Strategic Plan Goals and Indicators
This strategic plan sets out four goals for the U.S. Department of Education:
- Help all students reach challenging academic standards so that they are prepared for responsible citizenship, further learning, and productive employment.
- Build a solid foundation for learning for all children.
- Ensure access to postsecondary education and lifelong learning.
- Make ED a high-performance organization by focusing on results, service quality, and customer satisfaction.
These are ambitious goals that reflect areas in which the Department can influence outcomes, even where we do not have direct control. Our plan identifies areas of national need as goals and objectives and sets strategies for the federal government to help meet those needs. At the same time, the plan ensures that in areas where we have direct control--management of our programs, data systems, and workforce--we are as efficient and effective as possible.
Under each goal, the plan identifies several objectives, supported by core strategies and performance indicators. The core strategies comprise key programs, special initiatives, and specific actions that the Department is pursuing to achieve each objective. The performance indicators ensure accountability for results and will provide feedback needed to adjust and improve our operations. The plan includes a mix of outcome and intermediate indicators that we will use during the next five years to judge our progress and document results.
- Outcome indicators tell us whether progress is being made in areas of national need and in the specific goals for our programs.
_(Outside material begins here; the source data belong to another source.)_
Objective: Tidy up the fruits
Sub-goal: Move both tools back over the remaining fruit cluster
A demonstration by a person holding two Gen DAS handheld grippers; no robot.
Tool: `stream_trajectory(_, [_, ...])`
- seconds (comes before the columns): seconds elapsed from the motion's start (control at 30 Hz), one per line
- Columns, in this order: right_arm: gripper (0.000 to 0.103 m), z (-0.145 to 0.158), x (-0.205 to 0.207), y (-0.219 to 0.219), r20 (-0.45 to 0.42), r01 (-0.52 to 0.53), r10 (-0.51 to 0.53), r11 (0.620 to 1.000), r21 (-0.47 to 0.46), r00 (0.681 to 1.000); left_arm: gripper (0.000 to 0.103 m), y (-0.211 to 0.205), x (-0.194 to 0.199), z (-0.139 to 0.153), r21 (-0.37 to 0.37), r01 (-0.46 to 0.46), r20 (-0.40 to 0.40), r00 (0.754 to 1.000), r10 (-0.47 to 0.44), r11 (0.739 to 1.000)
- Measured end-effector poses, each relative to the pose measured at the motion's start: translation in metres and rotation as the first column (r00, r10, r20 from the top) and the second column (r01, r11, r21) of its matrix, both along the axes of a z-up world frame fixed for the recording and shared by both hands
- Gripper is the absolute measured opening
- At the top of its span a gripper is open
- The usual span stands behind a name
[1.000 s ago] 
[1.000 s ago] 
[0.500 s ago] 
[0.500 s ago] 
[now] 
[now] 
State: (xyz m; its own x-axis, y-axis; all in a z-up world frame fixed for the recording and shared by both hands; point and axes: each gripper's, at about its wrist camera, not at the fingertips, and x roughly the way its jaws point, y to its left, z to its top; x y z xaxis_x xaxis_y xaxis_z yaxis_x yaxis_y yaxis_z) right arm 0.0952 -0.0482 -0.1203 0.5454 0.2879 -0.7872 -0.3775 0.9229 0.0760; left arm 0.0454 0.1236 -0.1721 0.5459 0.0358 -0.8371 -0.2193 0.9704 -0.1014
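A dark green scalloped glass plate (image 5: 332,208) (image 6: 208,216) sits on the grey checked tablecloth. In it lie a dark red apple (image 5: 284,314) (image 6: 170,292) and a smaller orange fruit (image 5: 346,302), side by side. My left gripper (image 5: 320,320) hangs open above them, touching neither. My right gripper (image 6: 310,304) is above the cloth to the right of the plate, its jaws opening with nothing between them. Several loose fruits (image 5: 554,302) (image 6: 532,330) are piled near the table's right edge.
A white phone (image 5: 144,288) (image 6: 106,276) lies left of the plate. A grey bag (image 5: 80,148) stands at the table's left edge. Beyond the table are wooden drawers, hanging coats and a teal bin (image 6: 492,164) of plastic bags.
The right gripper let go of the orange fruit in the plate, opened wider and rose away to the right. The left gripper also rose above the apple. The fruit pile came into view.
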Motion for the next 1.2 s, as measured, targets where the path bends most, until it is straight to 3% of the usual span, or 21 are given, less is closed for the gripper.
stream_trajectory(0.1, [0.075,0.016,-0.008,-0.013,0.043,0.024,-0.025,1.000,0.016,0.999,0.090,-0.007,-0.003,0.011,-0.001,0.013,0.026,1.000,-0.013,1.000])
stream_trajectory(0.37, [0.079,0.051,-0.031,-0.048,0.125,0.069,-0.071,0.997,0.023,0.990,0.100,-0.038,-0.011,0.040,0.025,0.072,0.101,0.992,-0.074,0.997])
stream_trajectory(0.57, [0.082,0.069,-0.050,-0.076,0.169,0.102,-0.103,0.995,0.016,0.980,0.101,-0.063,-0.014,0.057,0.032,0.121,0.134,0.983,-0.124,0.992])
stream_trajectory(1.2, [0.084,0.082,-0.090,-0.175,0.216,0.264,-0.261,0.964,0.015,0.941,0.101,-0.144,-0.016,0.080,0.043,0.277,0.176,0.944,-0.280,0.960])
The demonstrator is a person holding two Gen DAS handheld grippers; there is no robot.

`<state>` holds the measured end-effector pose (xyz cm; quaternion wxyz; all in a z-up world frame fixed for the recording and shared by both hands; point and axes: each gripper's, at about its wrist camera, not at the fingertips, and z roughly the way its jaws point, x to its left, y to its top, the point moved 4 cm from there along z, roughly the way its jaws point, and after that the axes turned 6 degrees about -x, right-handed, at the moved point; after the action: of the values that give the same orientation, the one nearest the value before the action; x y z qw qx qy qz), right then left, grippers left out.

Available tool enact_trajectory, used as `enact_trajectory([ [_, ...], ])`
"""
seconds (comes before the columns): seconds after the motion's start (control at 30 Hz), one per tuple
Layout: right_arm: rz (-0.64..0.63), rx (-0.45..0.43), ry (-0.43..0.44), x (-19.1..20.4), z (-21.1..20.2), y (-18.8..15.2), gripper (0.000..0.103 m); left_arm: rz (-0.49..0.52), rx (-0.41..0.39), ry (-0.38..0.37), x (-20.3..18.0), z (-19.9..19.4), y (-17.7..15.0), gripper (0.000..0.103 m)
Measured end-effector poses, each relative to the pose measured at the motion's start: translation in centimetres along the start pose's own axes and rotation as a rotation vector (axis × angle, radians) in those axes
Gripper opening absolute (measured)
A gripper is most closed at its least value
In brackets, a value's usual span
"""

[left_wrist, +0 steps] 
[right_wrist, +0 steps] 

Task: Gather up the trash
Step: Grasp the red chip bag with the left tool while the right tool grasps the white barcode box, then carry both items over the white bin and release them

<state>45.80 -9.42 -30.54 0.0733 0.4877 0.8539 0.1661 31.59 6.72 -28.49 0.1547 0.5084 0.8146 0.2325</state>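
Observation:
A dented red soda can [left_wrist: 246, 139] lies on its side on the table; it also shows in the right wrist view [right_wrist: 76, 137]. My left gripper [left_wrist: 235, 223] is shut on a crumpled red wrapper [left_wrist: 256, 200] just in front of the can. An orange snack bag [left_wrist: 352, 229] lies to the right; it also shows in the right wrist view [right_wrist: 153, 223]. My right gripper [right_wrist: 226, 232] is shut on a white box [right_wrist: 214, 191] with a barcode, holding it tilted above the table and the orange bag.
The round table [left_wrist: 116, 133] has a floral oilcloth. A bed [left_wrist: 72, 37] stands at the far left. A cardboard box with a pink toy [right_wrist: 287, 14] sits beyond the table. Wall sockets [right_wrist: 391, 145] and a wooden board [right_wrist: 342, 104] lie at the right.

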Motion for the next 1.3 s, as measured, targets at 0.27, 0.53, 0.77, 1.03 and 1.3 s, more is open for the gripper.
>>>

For example, are more children learning to read and complete challenging mathematics? Are school-to-work system graduates able to move smoothly into employment or further education? Are more Americans able to enroll in and complete postsecondary education?
- Intermediate indicators tell us whether our strategies are working and our programs and processes are on track. For example, are new programs reaching the anticipated number of students and states? Is the Department meeting major milestones and deadlines necessary to achieving the goals and objectives?
Next Steps: Communication, Alignment, and Implementation
Communication. Once completed, the Department's plan will be given to all employees in hard copy, as well as featured on the ED website (http://www.ed.gov/pubs/StratPln/). We will also send it to chief state school officers and national associations that work with us on educational reform and improvement. The Deputy Secretary will hold sessions with individual offices to discuss how the plan affects their programs and services, as well as work with the Department's Labor-Management Partnership Council to ensure that every employee understands how their work contributes to achieving the plan's goals and objectives.
Alignment. During fall 1997, and as needed thereafter, key agency documents will be aligned with the strategic plan. These documents include our annual plan (individual program performance plans for about 90 activities in the agency), budget justifications, implementation plans for the Department's seven priority initiatives (cross-cutting plans that involve leadership and program activities), and evaluation plans.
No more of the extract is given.